Stockbridge — The committee charged with revisiting and possibly changing a 50-year old-agreement that governs how each of the three towns is assessed within the Berkshire Hills Regional School District melted down Tuesday night (March 12) when a representative from Stockbridge dug his heels in.

As usual, it all boiled down to money.

It was only the fourth meeting of the Regional Agreement Amendment Committee (RAAC), composed of representatives from Great Barrington, Stockbridge and West Stockbridge. The previous meeting saw a proposal  from Great Barrington representative Chip Elitzer (see a copy of his plan below), who had suggested an allocation method that would charge each town by its total assessed value of property rather than the current per pupil allocation. The current formula, devised in 1980, has Great Barrington residents and some officials up in arms over having to bear 70 percent of the costs allocated to the three towns, costs which have soared in recent years. This year Great Barrington is looking at paying an additional $900,000 to support the district, at an increase of almost 7 percent.

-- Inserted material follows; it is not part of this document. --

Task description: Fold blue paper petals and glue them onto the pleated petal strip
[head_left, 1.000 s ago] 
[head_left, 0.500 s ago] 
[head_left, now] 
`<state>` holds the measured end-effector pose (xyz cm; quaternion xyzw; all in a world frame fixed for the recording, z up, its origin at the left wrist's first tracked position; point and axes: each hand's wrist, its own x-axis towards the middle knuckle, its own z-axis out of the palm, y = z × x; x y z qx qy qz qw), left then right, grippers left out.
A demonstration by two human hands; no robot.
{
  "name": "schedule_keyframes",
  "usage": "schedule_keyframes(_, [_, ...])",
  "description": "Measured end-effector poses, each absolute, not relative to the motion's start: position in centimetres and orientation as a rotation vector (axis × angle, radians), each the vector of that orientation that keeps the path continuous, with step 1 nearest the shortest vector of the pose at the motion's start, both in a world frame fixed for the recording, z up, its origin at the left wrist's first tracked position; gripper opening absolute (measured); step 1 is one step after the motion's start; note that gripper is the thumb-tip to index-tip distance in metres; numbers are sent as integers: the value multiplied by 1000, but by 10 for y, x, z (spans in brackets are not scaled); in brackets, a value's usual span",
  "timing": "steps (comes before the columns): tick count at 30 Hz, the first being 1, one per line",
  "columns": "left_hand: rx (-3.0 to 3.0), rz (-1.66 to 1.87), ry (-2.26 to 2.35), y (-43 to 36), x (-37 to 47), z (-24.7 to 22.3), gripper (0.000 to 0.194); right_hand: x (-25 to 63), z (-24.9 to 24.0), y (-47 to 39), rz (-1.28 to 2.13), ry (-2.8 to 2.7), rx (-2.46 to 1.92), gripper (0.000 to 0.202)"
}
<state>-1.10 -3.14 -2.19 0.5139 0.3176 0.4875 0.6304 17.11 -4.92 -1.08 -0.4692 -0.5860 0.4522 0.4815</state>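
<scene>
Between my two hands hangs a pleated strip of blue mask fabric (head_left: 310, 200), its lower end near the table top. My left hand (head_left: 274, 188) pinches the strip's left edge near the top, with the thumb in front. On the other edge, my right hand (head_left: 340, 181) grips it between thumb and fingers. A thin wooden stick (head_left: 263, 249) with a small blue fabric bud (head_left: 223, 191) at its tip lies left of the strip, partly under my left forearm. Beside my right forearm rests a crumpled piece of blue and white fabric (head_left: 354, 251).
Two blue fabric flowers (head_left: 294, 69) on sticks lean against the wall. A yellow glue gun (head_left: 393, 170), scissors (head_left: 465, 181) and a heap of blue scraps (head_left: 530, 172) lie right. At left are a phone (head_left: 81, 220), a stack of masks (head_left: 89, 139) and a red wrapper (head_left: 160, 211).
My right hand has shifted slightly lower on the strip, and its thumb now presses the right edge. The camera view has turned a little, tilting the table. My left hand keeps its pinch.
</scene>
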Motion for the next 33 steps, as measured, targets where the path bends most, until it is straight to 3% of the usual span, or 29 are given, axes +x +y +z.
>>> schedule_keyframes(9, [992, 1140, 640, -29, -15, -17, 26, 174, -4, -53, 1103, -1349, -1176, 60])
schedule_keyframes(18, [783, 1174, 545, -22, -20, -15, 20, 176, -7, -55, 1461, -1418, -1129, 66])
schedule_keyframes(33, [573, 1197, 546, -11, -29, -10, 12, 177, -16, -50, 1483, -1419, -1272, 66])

Stockbridge pays 15 percent, and West Stockbridge, 14.6 percent, in the current per student calculation for the total $25 million school budget. Great Barrington pays just over 50 percent of the total district budget.

And it is these rising yearly school costs’ hit to the pocketbook that gave birth to RAAC in the first place, after Great Barrington voted down two Monument Mountain Regional High school renovation proposals over what is perceived as an unfair payment method that subsidizes the other towns. The 50-year-old high school building is in desperate need of massive upgrades, if not a full renovation, and RAAC is just one way the school district is trying relieve Great Barrington, which struggles with property taxes that are high compared to local incomes, and has an aging population on fixed incomes trying to stay in their homes.

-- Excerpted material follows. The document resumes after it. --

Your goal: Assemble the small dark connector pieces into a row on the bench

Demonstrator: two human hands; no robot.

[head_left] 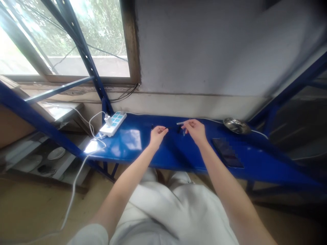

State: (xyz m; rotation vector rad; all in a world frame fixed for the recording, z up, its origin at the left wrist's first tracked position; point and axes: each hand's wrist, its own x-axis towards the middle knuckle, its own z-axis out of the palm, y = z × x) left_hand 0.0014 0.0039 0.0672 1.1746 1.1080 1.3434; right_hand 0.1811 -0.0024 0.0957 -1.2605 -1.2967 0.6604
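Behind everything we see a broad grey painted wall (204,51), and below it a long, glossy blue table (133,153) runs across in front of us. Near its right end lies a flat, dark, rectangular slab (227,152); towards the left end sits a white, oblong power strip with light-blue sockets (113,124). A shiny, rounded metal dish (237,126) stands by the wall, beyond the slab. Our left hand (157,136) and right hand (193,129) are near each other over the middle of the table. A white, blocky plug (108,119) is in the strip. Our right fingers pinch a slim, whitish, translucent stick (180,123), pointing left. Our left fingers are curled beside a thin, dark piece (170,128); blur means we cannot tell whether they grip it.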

All of this, along with decreases in state money for schools over the years, has taken its toll.

Chip Elitzer, at the table during the RAAC discussions. Photo: Heather Bellow
Chip Elitzer, at the table during the RAAC discussions. Behind him is Steve Bannon, chair of the BHRSD School Committee. Photo: Heather Bellow

Elitzer’s measure was voted down at the third meeting. Elitzer, who held his tongue throughout this meeting, later told The Edge his idea was “dead on arrival.” Elitzer’s proposal hinged on the idea that the district has run out of places to cut costs without harm to education, and the only way forward is to look for revenue. Since what the state gives is deficient and can’t be manipulated, all that’s left is a local option of moving towards a “unified tax rate,” that will gradually bring all three towns into paying the same rate over a period of 10 to 20 years. Elitzer says this will put the district on the road to a more sustainable, “well-financed future.”

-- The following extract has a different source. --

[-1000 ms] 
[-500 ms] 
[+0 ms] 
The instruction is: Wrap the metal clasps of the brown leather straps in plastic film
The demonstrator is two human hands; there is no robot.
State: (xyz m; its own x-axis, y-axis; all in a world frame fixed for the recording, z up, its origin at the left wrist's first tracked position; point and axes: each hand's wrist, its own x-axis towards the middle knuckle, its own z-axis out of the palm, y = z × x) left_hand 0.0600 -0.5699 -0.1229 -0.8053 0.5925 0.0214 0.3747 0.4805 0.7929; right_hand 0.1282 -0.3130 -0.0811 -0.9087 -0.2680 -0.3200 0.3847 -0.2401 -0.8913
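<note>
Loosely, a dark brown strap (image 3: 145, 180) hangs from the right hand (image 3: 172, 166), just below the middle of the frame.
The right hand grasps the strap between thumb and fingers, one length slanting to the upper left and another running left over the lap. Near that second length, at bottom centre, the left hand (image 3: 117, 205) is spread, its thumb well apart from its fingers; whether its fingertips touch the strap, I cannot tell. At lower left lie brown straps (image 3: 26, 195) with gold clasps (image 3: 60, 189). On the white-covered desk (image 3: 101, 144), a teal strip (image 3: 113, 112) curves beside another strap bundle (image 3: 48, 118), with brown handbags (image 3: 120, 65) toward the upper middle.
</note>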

Committee Chair Mark Sprague of Stockbridge put together a proposal to change the way borrowed money is divided by the three towns, “just to have something to talk about,” and with an eye towards renovating the high school. He further asked the committee to explain why Great Barrington doesn’t think the current allocation is fair when it has 70 percent of the population and students and bears 70 percent of costs.

School Committee member Richard Dohoney explained that Great Barrington pays just over 50 percent of the total school costs, but 70 percent of what the three towns pay.

“This is a major sticking point,” Sprague said.

BHSRD School Committee member Rich Dahoney. Photo: Heather Bellow
BHSRD School Committee member Rich Dohoney. Photo: Heather Bellow

Great Barrington Finance Committee Chair and RAAC member Michael Wise said he would like to address the “governance” issue, which he thinks is critically intertwined with the money issue, and said he sent some ideas to the committee. “The core of one of our problems is not acting like integrated school districts but rather like a loose alliance of competing towns.”

Wise suggested, for instance, a method to allocate school costs by a blend of shared property value and shared populations ­­–– a total population of the towns, not just student counts. In a memo to the committee he outlined five ways the towns could reshape both governance and funding to make it behave like a more singular organism. The proposal is reproduced below.

But before any ideas could be further discussed, Stockbridge member Judge Frederic Rutberg lobbed a bomb on the table: a motion to keep the allocation method exactly the same. Not only that, but he also suggested giving towns the option to leave the district if they didn’t want to pay more for the schools. “If you change what it’s going to cost people,” he said, “you have to give people the option to say, guess what, we don’t want to pay.”

This got everyone’s dander up.

Stockbridge RAC delegate Fred Rutberg. Photo: Heather Bellow
Stockbridge RAAC delegate Frederic Rutberg. Photo: Heather Bellow

“Do we want to change things here?” said Great Barrington Selectboard member Dan Bailly, who looked like he might lunge at Rutberg.

“We want to change things,” Dohoney said.

“If the solutions offered are not acceptable to the other towns,” Rutberg said, “you’re stuck with the one we’ve got.”

Dohoney asked Rutberg to withdraw his motion to keep the status quo, and he observed that to shut down the process now with that motion would “do a tremendous disservice to the process.”

“We may as well just pack up and go home,” Bailly said. “It’s just…semantics.”

“The reality is all this is an opportunity to request and shift tax burden from Great Barrington to the other two towns…and if that’s what’s its about, and if facts are what they are….it’s never gonna fly…think about a plan designed to do something other than relieve Great Barrington of its tax burden,” Rutberg said.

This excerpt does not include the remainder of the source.